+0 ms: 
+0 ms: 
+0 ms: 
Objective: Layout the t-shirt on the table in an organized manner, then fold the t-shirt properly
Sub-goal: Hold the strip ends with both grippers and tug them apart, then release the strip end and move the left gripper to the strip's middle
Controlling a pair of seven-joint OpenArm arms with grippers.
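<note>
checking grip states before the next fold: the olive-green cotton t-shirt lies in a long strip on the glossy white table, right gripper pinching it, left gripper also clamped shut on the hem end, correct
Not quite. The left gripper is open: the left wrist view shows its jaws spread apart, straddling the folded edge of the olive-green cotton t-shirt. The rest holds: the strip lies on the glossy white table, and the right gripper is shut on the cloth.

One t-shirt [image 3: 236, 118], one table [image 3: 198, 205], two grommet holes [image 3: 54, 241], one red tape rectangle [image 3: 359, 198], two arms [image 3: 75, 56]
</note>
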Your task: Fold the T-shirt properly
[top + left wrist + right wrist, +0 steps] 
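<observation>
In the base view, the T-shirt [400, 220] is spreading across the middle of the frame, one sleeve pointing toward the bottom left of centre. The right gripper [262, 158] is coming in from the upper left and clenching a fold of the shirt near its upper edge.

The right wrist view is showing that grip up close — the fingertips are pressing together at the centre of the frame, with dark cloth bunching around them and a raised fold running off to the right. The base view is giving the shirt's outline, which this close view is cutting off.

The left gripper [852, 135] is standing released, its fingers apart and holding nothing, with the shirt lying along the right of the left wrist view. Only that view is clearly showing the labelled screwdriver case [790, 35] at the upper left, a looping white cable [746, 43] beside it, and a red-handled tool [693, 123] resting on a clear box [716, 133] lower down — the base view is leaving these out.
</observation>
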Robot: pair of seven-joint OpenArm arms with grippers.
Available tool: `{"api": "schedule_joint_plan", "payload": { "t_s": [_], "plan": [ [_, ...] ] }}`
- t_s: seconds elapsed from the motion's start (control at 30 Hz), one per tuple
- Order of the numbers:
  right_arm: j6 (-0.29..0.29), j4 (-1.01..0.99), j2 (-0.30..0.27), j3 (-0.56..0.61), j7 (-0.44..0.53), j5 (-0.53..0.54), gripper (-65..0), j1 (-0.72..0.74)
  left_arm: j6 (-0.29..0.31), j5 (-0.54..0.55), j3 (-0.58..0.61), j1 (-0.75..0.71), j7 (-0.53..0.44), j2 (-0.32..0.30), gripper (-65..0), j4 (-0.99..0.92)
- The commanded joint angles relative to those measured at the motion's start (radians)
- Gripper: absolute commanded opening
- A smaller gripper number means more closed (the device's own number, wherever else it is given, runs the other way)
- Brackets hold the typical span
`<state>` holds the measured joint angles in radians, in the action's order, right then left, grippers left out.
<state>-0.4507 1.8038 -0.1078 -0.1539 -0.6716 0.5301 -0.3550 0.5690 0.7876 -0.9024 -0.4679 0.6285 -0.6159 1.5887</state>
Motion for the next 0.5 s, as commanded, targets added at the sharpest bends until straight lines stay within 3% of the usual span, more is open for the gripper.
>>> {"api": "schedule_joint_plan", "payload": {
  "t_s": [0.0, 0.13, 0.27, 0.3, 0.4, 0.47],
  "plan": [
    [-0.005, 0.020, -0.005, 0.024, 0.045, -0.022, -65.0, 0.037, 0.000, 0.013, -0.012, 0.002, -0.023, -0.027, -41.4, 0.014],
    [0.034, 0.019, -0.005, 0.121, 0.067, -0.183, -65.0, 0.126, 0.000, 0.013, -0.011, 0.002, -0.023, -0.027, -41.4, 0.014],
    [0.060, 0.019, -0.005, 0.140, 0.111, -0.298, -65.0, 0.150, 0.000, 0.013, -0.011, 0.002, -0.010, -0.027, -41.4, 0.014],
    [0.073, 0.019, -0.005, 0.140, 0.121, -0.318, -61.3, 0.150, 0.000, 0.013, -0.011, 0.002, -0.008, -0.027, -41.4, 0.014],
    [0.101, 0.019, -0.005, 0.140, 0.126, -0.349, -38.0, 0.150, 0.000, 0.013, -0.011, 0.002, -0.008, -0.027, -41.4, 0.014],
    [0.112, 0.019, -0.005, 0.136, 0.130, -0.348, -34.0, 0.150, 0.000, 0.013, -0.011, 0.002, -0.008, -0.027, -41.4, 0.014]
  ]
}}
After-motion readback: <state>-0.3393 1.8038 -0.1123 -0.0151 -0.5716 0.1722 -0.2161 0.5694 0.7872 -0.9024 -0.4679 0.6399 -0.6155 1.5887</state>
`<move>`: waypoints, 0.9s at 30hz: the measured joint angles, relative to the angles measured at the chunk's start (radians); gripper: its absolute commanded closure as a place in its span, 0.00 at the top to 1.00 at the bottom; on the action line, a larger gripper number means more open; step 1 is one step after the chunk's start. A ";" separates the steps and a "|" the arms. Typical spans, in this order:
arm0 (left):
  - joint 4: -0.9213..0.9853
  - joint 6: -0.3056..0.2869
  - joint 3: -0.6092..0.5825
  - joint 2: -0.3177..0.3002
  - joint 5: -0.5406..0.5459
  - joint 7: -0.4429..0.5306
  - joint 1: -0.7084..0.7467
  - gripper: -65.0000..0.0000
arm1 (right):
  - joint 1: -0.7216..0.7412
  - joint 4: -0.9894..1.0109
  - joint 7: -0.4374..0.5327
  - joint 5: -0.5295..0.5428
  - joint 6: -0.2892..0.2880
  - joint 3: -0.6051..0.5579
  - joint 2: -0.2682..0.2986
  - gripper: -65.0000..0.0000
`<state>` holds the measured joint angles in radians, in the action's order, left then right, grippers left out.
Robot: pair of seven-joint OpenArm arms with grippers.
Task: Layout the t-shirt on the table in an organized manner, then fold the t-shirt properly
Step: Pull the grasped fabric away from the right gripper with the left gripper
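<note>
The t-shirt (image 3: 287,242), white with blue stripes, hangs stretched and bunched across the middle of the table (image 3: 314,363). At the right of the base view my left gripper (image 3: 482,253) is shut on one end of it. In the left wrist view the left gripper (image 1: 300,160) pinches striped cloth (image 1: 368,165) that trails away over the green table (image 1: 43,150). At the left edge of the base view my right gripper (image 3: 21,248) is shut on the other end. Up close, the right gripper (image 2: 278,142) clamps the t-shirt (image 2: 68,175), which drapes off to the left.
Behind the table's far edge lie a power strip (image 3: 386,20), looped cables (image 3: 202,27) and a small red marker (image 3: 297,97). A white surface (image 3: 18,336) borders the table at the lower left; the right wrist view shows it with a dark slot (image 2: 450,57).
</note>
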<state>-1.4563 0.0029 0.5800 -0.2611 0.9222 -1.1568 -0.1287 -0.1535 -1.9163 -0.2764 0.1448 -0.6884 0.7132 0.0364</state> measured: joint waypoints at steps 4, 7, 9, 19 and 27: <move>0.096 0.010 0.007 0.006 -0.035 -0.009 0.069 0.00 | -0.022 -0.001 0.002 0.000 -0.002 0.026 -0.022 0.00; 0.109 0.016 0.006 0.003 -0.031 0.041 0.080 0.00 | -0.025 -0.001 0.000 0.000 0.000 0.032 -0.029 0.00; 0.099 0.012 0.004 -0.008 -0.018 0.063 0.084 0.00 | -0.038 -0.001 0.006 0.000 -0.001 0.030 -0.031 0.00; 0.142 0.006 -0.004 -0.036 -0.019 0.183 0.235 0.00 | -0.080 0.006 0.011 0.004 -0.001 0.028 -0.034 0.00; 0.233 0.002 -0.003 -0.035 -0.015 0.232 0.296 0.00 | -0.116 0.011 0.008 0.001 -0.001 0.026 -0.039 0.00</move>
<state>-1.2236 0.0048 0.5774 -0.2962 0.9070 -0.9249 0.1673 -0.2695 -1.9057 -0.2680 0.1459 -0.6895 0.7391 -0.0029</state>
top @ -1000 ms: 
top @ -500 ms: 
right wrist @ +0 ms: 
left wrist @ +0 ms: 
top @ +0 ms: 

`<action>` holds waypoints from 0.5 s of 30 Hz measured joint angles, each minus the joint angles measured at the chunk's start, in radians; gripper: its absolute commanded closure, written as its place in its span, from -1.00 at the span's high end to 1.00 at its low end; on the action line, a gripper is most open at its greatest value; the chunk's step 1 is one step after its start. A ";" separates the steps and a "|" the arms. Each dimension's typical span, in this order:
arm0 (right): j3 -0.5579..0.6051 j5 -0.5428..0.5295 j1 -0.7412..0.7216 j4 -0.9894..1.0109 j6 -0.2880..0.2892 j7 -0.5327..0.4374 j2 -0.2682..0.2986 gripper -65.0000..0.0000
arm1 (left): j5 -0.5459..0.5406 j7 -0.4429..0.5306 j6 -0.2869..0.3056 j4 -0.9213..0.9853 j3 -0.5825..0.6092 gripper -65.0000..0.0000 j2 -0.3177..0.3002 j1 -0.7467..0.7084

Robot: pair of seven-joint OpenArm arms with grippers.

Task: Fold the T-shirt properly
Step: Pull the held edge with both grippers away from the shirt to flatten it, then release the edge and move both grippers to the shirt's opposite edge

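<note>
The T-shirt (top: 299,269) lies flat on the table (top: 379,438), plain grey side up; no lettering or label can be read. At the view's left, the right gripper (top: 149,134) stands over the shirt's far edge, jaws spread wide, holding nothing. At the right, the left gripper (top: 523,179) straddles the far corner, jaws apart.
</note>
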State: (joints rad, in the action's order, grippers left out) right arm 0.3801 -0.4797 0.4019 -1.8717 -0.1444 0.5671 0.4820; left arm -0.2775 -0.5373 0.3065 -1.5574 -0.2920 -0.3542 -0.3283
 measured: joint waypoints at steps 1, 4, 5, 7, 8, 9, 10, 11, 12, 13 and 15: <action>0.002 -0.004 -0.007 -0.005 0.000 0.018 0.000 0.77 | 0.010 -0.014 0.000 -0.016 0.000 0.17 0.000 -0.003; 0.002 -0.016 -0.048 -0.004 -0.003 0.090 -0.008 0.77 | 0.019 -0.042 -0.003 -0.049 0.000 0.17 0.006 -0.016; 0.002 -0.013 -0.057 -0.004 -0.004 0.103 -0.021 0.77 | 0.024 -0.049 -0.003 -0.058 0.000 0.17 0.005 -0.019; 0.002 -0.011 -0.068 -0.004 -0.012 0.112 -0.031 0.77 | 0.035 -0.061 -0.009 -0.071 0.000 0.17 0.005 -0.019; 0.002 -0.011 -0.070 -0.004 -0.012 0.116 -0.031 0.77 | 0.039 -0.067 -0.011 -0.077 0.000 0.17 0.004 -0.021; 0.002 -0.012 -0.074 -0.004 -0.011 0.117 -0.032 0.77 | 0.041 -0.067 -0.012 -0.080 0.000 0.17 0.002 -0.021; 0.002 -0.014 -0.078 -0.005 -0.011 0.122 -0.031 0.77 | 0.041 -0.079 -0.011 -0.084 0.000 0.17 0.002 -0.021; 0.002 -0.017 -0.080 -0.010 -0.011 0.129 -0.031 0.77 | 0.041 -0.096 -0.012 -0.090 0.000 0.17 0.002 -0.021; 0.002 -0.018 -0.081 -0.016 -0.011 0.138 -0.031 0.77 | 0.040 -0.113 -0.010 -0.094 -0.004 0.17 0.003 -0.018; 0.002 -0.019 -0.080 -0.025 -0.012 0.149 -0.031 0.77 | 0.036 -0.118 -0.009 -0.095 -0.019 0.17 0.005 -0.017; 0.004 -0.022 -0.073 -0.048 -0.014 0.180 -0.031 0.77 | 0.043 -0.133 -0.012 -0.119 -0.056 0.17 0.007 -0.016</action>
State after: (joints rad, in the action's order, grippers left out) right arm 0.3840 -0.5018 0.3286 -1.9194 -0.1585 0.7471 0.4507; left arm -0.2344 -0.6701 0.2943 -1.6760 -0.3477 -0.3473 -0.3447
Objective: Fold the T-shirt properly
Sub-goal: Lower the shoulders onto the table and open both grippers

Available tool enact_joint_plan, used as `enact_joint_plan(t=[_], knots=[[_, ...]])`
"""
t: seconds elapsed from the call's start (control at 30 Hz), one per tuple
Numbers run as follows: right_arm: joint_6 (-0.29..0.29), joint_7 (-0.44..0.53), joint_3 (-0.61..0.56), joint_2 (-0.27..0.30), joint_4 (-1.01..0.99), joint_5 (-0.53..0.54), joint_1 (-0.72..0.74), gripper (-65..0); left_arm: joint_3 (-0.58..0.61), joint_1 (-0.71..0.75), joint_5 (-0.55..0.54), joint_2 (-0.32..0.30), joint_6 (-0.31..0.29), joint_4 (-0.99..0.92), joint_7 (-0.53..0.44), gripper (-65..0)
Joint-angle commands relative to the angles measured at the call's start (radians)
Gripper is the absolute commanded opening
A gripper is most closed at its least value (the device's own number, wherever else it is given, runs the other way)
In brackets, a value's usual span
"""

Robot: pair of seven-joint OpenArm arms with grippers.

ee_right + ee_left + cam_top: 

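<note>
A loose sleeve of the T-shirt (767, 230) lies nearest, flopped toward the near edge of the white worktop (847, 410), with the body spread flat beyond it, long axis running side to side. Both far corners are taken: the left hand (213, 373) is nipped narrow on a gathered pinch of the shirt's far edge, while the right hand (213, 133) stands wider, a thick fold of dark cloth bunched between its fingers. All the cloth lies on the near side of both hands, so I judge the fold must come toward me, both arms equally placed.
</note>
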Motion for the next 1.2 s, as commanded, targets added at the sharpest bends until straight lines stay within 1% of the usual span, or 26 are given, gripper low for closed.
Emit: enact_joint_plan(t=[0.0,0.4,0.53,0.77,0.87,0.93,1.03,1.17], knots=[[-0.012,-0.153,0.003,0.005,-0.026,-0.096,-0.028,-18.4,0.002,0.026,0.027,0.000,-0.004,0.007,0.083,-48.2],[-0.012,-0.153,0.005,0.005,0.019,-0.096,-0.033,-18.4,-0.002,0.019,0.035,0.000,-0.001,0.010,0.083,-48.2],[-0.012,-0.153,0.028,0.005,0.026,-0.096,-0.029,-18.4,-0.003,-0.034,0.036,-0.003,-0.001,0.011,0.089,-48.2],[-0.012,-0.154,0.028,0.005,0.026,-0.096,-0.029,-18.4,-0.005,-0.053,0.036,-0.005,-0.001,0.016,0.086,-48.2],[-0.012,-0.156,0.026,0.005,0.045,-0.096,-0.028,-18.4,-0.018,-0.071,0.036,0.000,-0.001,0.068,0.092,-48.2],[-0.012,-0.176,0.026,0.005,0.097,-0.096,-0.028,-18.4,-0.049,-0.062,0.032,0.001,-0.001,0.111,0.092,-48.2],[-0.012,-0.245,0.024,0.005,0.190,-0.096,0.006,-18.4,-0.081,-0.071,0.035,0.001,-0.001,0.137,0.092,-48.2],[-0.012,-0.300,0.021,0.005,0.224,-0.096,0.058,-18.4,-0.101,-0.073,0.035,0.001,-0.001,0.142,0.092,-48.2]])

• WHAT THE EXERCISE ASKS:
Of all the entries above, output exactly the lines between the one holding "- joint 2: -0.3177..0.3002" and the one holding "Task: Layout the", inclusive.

• RESULT OF THE EXERCISE:
  - joint 2: -0.3177..0.3002
  - joint 5: -0.5406..0.5459
  - joint 7: -0.4429..0.5306
  - joint 1: -0.7084..0.7467
  - gripper: -65.0000..0.0000
arm1 (right):
  - joint 1: -0.7216..0.7412
  - joint 4: -0.9894..1.0109
  - joint 7: -0.4374..0.5327
  - joint 5: -0.5295..0.5428
  - joint 6: -0.2892..0.2880
  - joint 3: -0.6051..0.5579
  - joint 2: -0.2682..0.2986
  - gripper: -65.0000..0.0000
`<state>` holds the measured joint angles in radians, in the action's order, left then right, grippers left out.
Robot: pair of seven-joint OpenArm arms with grippers.
Task: Layout the t-shirt on the table in an organized manner, then fold the t-shirt properly

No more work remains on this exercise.